Why does China Mobile want the True stake?
Unlike some of its previous acquisitions, China Mobile hasn’t offered a reason why it is buying into the Thai market. In a brief announcement to shareholders, the telco said only that it will be exploring “extensive and long-term cooperation” with True.
Going global has become a clichéd strategy for China’s state-controlled giants. But China Mobile hasn’t been deal-hungry, despite sitting on more than $70 billion in cash. In fact, it has completed just two takeovers offshore. The first was a buyout of China Resources Peoples, one of six mobile telecom operators in Hong Kong, in 2005. And back in 2007, it took over Pakistan’s PakTel for $460 million. That firm was later rebranded as Zong and currently accounts for a little under a fifth of Pakistan’s 133 million mobile phone users. But the contribution from overseas revenues is so insignificant (i.e. less than 5%) that China Mobile has never provided a segmental breakdown.

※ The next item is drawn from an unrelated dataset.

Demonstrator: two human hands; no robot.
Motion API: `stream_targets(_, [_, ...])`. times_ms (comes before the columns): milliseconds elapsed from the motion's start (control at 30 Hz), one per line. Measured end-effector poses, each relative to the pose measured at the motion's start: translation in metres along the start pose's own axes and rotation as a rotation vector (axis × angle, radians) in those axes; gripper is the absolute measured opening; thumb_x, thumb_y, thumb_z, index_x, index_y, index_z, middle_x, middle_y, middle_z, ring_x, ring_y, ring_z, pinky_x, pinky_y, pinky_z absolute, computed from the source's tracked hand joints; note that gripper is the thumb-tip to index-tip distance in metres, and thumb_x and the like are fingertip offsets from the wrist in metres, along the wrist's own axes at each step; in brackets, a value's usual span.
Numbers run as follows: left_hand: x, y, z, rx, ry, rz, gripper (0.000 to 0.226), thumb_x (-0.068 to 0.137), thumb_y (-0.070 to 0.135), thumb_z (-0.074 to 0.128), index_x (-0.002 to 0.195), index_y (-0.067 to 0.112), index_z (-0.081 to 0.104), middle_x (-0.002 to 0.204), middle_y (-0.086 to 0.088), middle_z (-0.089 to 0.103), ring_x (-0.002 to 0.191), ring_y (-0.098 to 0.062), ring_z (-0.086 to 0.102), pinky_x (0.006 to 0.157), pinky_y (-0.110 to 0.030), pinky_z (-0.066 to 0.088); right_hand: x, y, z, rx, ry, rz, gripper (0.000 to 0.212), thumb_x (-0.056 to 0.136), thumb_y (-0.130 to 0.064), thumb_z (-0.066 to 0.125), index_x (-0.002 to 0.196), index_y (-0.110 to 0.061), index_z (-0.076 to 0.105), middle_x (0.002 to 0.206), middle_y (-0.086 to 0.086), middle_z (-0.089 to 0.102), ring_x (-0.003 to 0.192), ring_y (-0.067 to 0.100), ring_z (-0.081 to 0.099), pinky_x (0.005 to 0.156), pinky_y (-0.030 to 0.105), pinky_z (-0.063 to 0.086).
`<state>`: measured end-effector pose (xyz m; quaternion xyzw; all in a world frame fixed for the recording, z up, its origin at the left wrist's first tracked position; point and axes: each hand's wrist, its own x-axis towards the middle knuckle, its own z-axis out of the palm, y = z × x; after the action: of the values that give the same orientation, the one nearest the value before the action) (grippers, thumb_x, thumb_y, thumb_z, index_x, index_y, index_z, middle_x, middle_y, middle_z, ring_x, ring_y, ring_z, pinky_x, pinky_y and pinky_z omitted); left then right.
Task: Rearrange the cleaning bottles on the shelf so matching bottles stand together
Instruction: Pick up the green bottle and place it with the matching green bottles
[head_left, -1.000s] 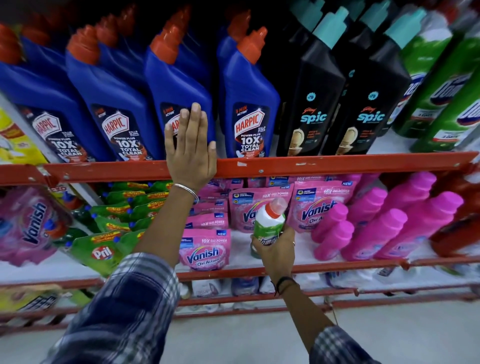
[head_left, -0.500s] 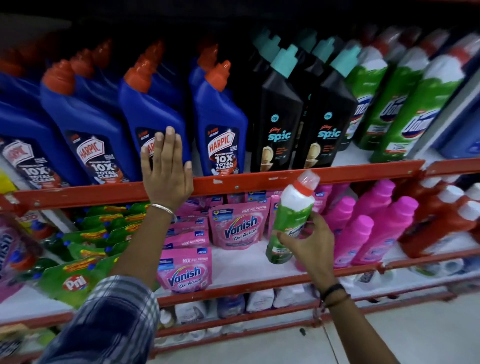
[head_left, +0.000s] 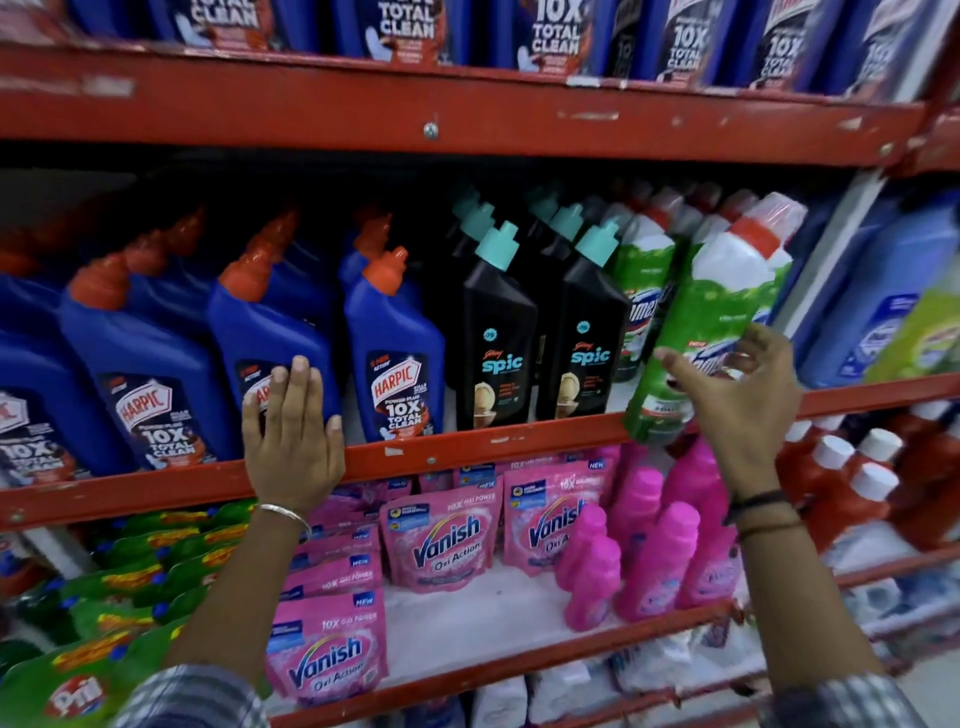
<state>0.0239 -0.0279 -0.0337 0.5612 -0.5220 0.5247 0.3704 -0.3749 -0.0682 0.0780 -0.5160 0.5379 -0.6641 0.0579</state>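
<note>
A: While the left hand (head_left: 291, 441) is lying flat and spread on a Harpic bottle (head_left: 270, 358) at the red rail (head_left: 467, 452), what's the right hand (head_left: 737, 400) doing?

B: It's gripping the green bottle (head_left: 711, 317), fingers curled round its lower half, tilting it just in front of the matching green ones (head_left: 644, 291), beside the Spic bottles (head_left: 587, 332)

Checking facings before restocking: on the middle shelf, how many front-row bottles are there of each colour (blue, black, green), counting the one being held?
Blue Harpic bottles: 4
Black Spic bottles: 2
Green bottles: 2, one in the right hand
Total: 8
</note>
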Motion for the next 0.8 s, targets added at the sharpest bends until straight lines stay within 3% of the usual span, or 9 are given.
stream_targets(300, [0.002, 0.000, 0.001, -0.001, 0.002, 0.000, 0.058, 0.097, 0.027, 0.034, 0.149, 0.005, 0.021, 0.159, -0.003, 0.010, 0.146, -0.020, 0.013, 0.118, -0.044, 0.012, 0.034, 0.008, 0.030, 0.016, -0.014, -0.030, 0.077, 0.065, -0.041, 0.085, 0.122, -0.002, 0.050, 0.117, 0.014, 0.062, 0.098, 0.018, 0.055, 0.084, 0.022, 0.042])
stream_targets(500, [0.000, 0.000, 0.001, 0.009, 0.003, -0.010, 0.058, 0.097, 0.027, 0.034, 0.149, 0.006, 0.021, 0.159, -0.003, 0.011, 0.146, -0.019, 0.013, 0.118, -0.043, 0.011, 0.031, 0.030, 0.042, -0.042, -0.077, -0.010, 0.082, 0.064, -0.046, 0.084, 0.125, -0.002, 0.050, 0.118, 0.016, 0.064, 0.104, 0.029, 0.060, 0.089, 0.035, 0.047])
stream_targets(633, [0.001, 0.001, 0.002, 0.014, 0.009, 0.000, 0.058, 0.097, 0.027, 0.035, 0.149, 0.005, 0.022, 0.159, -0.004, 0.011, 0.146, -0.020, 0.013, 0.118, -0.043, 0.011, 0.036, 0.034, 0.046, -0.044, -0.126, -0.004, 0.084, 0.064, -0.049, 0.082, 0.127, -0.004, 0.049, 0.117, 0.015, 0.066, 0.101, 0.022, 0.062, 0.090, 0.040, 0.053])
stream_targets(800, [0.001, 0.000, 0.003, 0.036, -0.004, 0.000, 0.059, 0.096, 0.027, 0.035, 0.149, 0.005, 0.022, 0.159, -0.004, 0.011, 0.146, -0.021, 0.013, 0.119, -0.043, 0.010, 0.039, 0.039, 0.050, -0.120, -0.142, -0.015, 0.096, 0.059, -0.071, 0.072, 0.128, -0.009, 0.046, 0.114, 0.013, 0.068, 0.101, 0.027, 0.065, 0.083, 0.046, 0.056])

There have been unsuccessful forays too. For example, an attempt to buy part of Far EasTone Telecom in 2009 ran into political resistance in Taiwan when Taipei refused to ease ownership curbs. Also in 2013, China Mobile had to pull out of a bid with Britain’s Vodafone for a new licence in Myanmar.

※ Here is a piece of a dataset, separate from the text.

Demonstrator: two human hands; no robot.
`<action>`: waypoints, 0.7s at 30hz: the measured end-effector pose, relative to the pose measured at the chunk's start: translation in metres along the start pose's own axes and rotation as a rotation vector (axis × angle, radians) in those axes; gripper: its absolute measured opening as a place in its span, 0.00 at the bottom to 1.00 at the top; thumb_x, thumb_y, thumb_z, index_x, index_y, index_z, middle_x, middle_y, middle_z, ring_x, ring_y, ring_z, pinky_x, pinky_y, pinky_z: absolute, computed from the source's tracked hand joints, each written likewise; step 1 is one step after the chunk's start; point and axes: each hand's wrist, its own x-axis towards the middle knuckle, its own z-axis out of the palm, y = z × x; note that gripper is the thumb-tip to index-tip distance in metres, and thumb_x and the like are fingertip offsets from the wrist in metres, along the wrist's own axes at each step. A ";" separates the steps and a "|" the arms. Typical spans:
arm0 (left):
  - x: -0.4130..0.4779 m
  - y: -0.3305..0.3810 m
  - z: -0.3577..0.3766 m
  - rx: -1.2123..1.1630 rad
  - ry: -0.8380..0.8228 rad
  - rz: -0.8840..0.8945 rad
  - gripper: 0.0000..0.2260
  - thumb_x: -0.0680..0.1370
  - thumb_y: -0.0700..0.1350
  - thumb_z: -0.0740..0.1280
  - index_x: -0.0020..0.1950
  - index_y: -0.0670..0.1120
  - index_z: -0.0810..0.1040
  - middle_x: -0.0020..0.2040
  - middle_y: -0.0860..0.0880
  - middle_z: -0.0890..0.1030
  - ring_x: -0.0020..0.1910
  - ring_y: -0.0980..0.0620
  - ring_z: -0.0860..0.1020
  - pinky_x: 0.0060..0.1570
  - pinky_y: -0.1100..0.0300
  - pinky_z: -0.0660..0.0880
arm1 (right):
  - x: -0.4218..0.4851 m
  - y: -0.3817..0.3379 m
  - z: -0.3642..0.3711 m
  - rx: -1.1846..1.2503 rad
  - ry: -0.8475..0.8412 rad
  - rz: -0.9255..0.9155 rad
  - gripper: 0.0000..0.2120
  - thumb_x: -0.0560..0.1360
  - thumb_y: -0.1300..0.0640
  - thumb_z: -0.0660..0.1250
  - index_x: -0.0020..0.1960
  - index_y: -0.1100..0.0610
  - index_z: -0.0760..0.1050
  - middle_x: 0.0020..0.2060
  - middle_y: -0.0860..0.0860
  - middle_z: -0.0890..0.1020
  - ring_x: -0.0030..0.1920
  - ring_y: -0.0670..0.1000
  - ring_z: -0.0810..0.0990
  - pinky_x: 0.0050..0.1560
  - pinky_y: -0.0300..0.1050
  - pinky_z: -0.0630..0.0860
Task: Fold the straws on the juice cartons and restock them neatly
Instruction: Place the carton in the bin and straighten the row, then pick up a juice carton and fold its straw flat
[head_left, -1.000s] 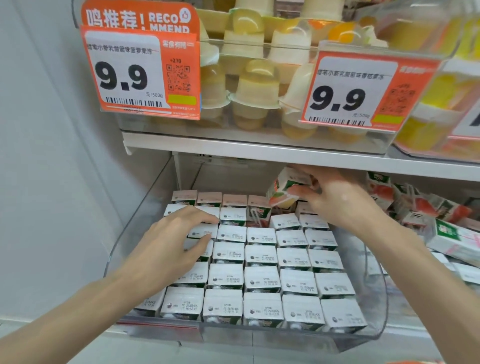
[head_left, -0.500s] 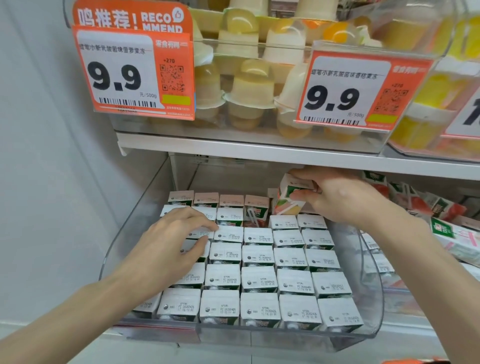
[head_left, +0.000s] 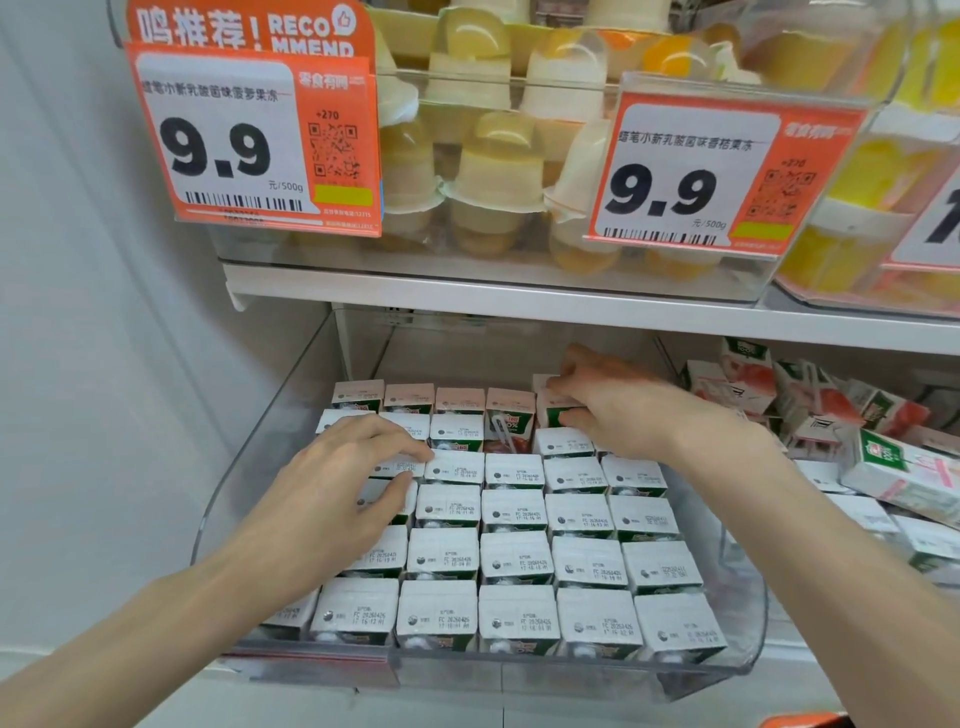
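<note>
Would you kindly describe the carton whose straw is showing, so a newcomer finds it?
Find the clear bin below the left price tag. In its back row, left of the right hand, one carton shows its front and straw; its neighbours show only their tops.

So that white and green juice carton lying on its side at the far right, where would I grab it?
Probably across its width, fingers on the two long edges, coming from above and the front. The white and green juice carton lies tilted on top of the loose pile of cartons, broad face up with nothing covering it.
</note>
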 end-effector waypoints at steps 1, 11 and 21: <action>0.000 0.000 0.000 0.004 0.008 0.009 0.12 0.84 0.46 0.69 0.65 0.60 0.82 0.61 0.66 0.77 0.67 0.63 0.72 0.70 0.57 0.72 | 0.001 0.001 0.000 0.006 0.002 -0.012 0.12 0.87 0.55 0.63 0.67 0.56 0.79 0.63 0.53 0.72 0.56 0.56 0.76 0.53 0.46 0.71; -0.017 0.001 -0.002 -0.040 0.029 -0.014 0.14 0.78 0.61 0.71 0.62 0.62 0.83 0.61 0.68 0.76 0.68 0.68 0.69 0.67 0.67 0.67 | 0.009 0.008 0.000 0.238 0.099 0.038 0.13 0.80 0.43 0.73 0.63 0.46 0.83 0.53 0.42 0.77 0.53 0.47 0.76 0.54 0.40 0.70; -0.030 0.003 -0.003 -0.042 0.003 -0.015 0.14 0.80 0.60 0.70 0.66 0.64 0.79 0.65 0.69 0.74 0.70 0.68 0.68 0.66 0.72 0.63 | 0.036 -0.027 0.004 0.139 0.049 0.031 0.18 0.74 0.38 0.77 0.60 0.45 0.83 0.60 0.51 0.75 0.64 0.55 0.71 0.65 0.56 0.76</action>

With a subscriber base of 29 million, True is Thailand’s only fully integrated telecom firm. It is also the leading pay TV operator and runs the country’s largest broadband network.
Even so, Forbes expects the deal to be of little consequence for China Mobile, especially in the short term, as it already enjoys the world’s biggest customer base of 785 million subscribers.
“It is somewhat surprising that China Mobile chose to invest at such a time,” the magazine writes, pointing to the political situation in Thailand. Separately a financial columnist at Hong Kong’s Apple Daily questions if the deal was the result of a “pure commercial decision”, and whether it might even have been put together “against China Mobile’s own wishes”.
Even Hong Kong Commercial Daily, a pro-Beijing newspaper, concurs. “It is puzzling to see China Mobile investing in a debt-laden telecom firm that only occupies the third position in a mobile market that is already 140% saturated,” it suggests. “Rather than underlining the growth prospects of the telecom market in Thailand, the deal actually reflects Dhanin Chearavanont’s powerful China connections.”
How well-connected is he?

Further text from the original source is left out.